(THE PROBLEM): Retype the data exactly. Spelling and punctuation stay as they are.

^^^^^^^^^^^^^^^^

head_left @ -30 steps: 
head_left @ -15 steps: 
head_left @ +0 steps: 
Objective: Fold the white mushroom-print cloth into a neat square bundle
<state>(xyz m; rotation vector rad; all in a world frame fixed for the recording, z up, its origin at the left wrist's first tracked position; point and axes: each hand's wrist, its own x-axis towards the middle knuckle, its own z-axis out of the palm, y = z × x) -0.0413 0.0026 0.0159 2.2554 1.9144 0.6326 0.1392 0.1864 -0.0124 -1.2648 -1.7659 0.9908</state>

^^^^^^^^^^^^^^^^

(ANSWER SPACE):
head_left @ -30 steps: 
head_left @ -15 steps: 
head_left @ +0 steps: 
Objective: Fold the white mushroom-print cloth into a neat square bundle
<state>(xyz m; rotation vector rad; all in a world frame fixed for the recording, z up, its origin at the left wrist's first tracked position; point and axes: each hand's wrist, its own x-axis towards the middle knuckle, its own z-axis out of the palm, y = z × x) -0.0413 0.0026 0.0159 2.2554 1.9144 0.6326 0.1392 0.1864 -0.0124 -1.2648 -1.7659 0.9908</state>

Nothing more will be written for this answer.